Models of categorization are usually designed to address data from laboratory experiments, so “categorization” might be best defined as the class of behavioral data generated by experiments that ostensibly study categorization.

Because I don't really have the time to survey the whole literature and try to come up with one grand theory of the subject, I will for now limit my scope and only consider two compatible definitions of the term.
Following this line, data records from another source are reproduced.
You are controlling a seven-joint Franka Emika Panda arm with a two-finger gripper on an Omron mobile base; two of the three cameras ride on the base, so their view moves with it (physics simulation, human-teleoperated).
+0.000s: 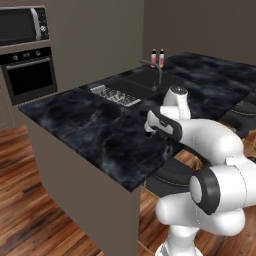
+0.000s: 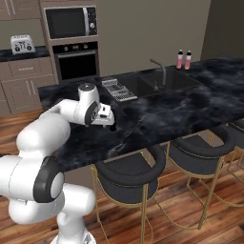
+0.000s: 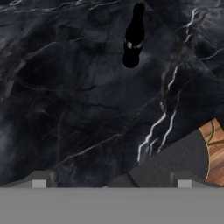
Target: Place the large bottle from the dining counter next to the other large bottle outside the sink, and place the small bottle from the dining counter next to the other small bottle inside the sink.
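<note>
- Nearest to me, three dark cushioned stools [image 2: 131, 174] on thin gold legs stand in a row along the front edge of the dining counter [image 2: 190, 109], their seats partly tucked under the overhang.
- The dining counter is a long black marble top with pale veins, on a taupe-brown base.
- The white arm reaches over the front edge near the counter's oven-side end, and its gripper [image 2: 110, 125] points down at the stone just inside that edge.
- Its jaws stand wide apart with nothing between them; from the hand view the two fingertips [image 3: 39, 183] sit far apart over bare marble.
- The small bottle [image 3: 133, 37] stands upright on the marble close to that front edge, ahead of the gripper and apart from it, untouched.
- It is all black and glossy, with a rounded body, a narrow neck and a thin pale glint round its middle; against the dark stone it nearly vanishes.
- In the two base views I cannot pick it out for certain beside the dark gripper.
- Further in, a ribbed metal drain rack [image 1: 114, 94] lies flat on the counter, just beside the sink [image 2: 164, 81].
- The sink is a black rectangular recessed basin with a dark curved faucet [image 1: 156, 71]; what lies inside I cannot tell.
- Past the sink, near the counter's far edge, two pink-yellow bottles [image 2: 184, 59] stand upright side by side.
- Beyond the counter, a built-in oven [image 2: 76, 61] sits under a microwave [image 2: 70, 22].
</note>
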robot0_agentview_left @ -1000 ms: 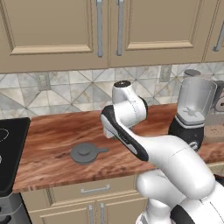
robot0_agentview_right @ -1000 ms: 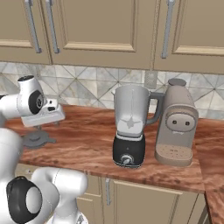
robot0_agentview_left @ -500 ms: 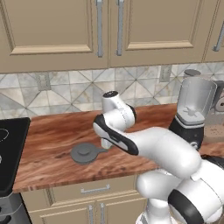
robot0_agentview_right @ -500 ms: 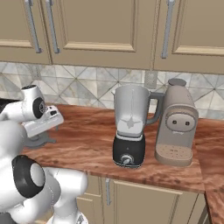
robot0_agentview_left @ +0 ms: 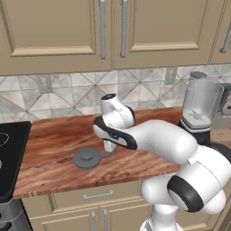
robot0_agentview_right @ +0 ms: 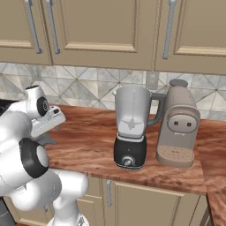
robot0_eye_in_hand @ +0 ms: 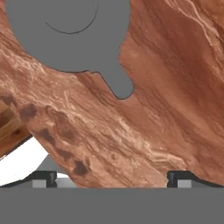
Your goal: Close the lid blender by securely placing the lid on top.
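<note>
The lid (robot0_agentview_left: 89,158), a flat dark grey disc with a centre knob and a small side tab, lies on the wooden counter (robot0_agentview_left: 54,135) left of the arm. My gripper (robot0_agentview_left: 109,148) hangs low over the counter just right of the tab. In the hand view the lid (robot0_eye_in_hand: 65,35) is at the top with its tab pointing toward the gripper (robot0_eye_in_hand: 112,177), whose fingertips (robot0_eye_in_hand: 43,177) stand wide apart, open and holding nothing. The blender (robot0_agentview_right: 130,128), a clear jar on a black base with a silver dial, stands uncovered far to the right; its jar (robot0_agentview_left: 200,106) shows past my arm.
A beige-grey coffee machine (robot0_agentview_right: 178,126) stands right beside the blender. A black stove top (robot0_agentview_left: 9,158) borders the counter on the left. Wall cabinets (robot0_agentview_left: 113,31) hang above the tiled backsplash. Bare counter lies between the lid and the blender.
The arm has swung down and the hand has dropped from above the counter to just beside the lid. The jaws stayed open. Lid and blender have not moved.
</note>
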You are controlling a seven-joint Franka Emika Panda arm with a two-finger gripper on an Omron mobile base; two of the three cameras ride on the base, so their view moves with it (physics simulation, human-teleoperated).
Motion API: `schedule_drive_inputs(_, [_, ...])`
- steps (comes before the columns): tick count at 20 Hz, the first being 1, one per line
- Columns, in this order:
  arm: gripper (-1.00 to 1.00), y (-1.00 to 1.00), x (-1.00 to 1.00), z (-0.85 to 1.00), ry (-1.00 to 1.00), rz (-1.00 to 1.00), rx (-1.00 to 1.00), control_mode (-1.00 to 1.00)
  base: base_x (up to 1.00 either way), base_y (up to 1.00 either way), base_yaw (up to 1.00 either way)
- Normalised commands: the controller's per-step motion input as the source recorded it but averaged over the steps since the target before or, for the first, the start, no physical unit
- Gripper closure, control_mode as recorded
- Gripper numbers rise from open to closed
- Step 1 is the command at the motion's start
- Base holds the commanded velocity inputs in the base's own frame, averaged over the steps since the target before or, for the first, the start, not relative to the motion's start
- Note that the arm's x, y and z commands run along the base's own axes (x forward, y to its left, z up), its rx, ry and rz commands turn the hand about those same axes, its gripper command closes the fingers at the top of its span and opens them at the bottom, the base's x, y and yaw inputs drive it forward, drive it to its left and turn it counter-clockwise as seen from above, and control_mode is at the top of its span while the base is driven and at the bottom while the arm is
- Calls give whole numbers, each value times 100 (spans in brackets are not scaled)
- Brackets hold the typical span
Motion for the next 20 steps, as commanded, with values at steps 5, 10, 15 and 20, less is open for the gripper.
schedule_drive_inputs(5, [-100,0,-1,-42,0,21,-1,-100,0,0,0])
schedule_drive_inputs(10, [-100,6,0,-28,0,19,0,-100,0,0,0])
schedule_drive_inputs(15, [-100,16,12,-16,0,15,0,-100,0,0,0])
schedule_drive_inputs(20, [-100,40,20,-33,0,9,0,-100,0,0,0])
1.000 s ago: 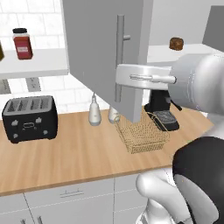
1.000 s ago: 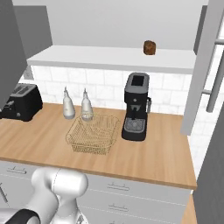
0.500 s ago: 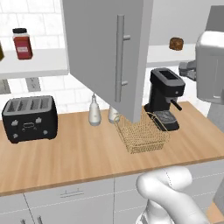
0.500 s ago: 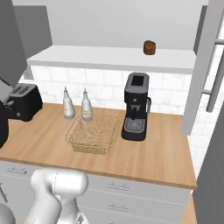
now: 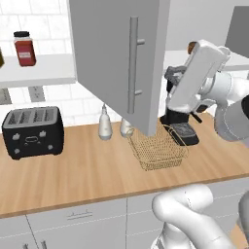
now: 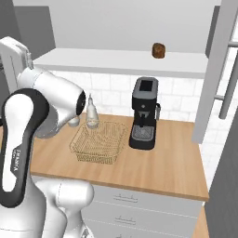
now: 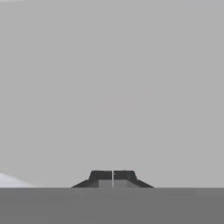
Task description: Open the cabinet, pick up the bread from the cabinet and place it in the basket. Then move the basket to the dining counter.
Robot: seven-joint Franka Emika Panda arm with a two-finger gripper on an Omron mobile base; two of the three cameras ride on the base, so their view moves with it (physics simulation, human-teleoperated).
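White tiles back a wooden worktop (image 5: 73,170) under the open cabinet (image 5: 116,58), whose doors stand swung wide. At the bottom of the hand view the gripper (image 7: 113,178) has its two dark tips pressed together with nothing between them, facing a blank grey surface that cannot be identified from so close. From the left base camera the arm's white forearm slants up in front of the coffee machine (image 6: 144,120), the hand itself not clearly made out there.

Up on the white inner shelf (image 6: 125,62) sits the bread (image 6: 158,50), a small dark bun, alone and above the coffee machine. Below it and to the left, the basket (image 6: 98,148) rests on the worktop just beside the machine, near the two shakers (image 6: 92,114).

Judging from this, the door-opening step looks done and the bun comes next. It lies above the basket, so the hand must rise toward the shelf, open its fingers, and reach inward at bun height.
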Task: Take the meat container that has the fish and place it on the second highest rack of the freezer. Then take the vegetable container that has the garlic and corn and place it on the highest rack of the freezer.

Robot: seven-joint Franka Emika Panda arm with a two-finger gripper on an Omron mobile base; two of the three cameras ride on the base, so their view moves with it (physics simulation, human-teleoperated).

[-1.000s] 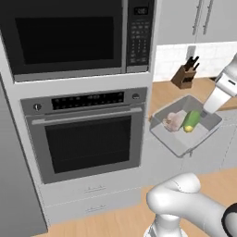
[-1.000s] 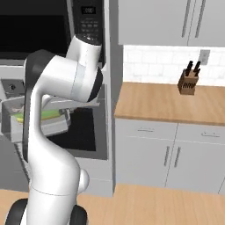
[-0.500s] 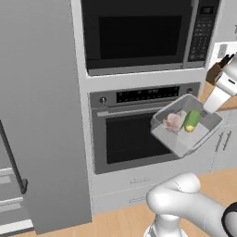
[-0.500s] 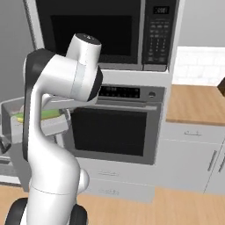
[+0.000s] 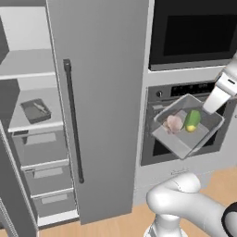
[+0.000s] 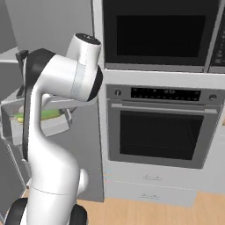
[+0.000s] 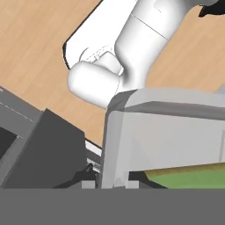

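White glossy arm (image 6: 52,145), rounded bulbous links, dark grey joint bands at 9 and 7 o'clock in right base view, flat grey shoulder cap.

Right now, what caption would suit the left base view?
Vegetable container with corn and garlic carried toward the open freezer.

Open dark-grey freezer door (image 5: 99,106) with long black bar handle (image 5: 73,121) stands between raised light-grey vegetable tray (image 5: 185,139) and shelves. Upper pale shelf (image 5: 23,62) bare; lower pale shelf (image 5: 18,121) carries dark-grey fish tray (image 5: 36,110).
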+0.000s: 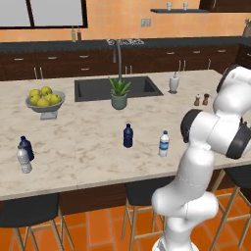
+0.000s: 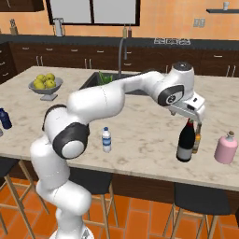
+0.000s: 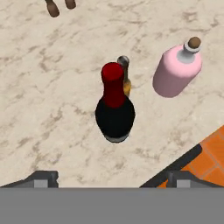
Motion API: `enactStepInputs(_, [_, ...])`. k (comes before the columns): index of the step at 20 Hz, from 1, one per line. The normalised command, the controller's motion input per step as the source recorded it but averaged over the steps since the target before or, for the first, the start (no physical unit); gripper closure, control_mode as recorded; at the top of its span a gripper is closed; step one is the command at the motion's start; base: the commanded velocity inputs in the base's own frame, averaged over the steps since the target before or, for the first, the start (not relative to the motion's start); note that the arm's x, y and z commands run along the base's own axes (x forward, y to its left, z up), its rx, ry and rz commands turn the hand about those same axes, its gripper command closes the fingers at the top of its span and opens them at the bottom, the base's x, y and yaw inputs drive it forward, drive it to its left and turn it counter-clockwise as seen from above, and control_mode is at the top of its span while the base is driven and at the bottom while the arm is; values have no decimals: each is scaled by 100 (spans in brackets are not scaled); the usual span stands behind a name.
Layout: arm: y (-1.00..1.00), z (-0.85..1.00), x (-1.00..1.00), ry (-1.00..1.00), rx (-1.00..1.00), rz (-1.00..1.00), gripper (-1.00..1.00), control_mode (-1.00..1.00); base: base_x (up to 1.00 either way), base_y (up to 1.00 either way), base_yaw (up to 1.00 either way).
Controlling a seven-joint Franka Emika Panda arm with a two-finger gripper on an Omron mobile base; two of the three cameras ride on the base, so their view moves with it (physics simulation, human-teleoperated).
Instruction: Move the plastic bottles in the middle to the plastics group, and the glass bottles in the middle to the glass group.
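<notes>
Marble island counter (image 1: pixel 93 137) with bottles sorted along it, your arm reaching out to its right end.

Your gripper (image 2: pixel 196 120) hangs just above the wine bottle (image 2: pixel 186 141), its two fingertips spread wide and holding nothing. That wine bottle stands upright on the counter right beside the amber bottle (image 2: pixel 197 141), with a pink bottle (image 2: pixel 226 148) near them. You still have the slim dark blue bottle (image 1: pixel 128 136) and the clear bottle with the blue cap (image 1: pixel 164 143) standing mid-counter. Far left, the squat blue bottle (image 1: pixel 26 147) and greyish clear bottle (image 1: pixel 24 160) stand together near the edge.
</notes>
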Motion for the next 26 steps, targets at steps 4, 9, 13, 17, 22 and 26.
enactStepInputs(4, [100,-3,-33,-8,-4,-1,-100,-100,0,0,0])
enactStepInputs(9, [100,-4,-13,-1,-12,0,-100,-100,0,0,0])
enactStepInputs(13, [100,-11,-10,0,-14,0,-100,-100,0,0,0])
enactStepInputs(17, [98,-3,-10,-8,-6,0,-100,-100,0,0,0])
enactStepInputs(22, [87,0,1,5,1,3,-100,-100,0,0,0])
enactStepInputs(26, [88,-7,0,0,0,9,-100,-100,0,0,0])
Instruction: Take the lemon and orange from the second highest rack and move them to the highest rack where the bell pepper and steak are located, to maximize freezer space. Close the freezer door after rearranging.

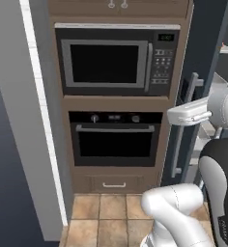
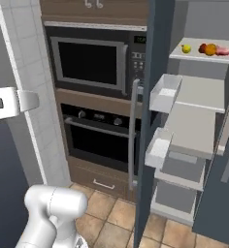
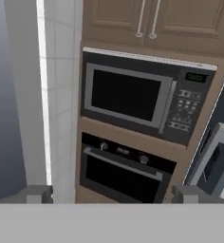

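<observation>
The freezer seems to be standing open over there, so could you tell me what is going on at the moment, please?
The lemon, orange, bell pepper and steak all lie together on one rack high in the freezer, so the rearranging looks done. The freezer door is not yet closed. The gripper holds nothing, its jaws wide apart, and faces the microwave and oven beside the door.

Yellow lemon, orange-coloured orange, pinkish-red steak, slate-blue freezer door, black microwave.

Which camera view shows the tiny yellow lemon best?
The right base view: the tiny yellow lemon lies on the freezer's pale top shelf, left of the orange ball. The left base view and hand view face the black microwave and oven instead.
</observation>
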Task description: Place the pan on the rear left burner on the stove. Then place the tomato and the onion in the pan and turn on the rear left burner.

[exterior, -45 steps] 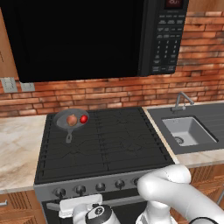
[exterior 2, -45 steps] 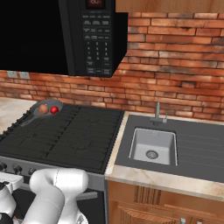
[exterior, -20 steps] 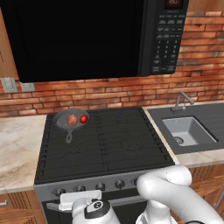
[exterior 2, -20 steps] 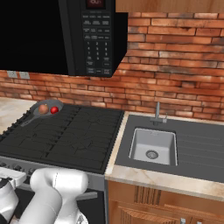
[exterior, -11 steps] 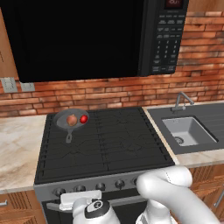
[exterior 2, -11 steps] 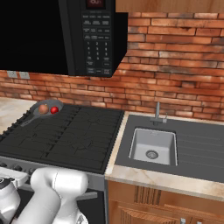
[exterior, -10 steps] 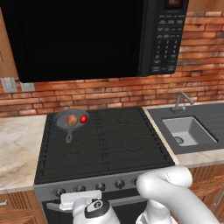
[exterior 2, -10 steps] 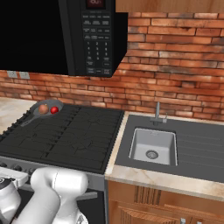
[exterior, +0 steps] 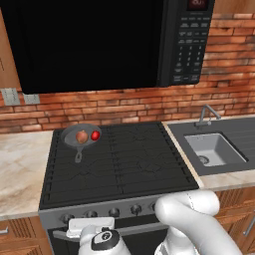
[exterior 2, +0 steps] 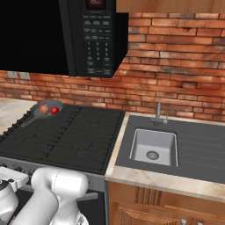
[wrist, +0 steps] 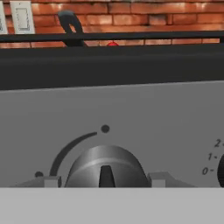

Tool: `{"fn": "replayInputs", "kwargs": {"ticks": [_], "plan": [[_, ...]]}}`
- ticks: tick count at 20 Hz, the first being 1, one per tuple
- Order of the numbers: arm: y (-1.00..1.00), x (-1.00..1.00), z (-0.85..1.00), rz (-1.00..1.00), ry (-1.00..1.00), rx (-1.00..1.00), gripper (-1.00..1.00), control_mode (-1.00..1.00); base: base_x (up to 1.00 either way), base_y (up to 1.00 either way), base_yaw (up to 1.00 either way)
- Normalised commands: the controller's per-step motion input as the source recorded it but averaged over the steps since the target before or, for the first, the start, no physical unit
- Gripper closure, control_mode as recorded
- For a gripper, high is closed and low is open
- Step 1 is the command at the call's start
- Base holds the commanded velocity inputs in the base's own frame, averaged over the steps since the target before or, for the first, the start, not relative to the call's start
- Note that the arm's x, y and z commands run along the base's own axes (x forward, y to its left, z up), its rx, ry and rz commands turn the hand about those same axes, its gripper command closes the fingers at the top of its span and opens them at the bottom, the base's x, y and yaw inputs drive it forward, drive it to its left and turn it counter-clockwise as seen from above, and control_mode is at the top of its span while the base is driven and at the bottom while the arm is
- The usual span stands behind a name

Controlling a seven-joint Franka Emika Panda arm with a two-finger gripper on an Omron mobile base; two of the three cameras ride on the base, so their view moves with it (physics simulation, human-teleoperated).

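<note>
1. The dark round metal knob (wrist: 106, 169) on the stove's grey front panel (wrist: 131, 113) called for a centred, square grip before turning.
2. The knob sat between the two-finger gripper's (wrist: 104, 180) spread fingertips (wrist: 49, 181); contact could not be told.
3. The small grey metal frying pan (exterior: 81, 135), holding brown onion (exterior: 81, 136) and red tomato (exterior: 95, 135), sat on the black stove's (exterior: 119, 164) rear left burner.
</note>
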Motion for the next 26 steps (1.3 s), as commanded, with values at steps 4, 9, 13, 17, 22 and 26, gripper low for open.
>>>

Definition 1: Concepts as multimodal neural representations. I touched upon this definition in the last post, where I mentioned studies indicating that the brain seems to have shared neural representations for e.g. the touch and sight of a banana. Current neuroscience seems to indicate the existence of brain areas where representations from several different senses are combined together into higher-level representations, and where the activation of any such higher-level representation will also end up activating the lower sense modalities in turn. As summarized by Man et al. (2013):

Briefly, the Damasio framework proposes an architecture of convergence-divergence zones (CDZ) and a mechanism of time-locked retroactivation. Convergence-divergence zones are arranged in a multi-level hierarchy, with higher-level CDZs being both sensitive to, and capable of reinstating, specific patterns of activity in lower-level CDZs. Successive levels of CDZs are tuned to detect increasingly complex features. Each more-complex feature is defined by the conjunction and configuration of multiple less-complex features detected by the preceding level. CDZs at the highest levels of the hierarchy achieve the highest level of semantic and contextual integration, across all sensory modalities. At the foundations of the hierarchy lie the early sensory cortices, each containing a mapped (i.e., retinotopic, tonotopic, or somatotopic) representation of sensory space. When a CDZ is activated by an input pattern that resembles the template for which it has been tuned, it retro-activates the template pattern of lower-level CDZs. This continues down the hierarchy of CDZs, resulting in an ensemble of well-specified and time-locked activity extending to the early sensory cortices.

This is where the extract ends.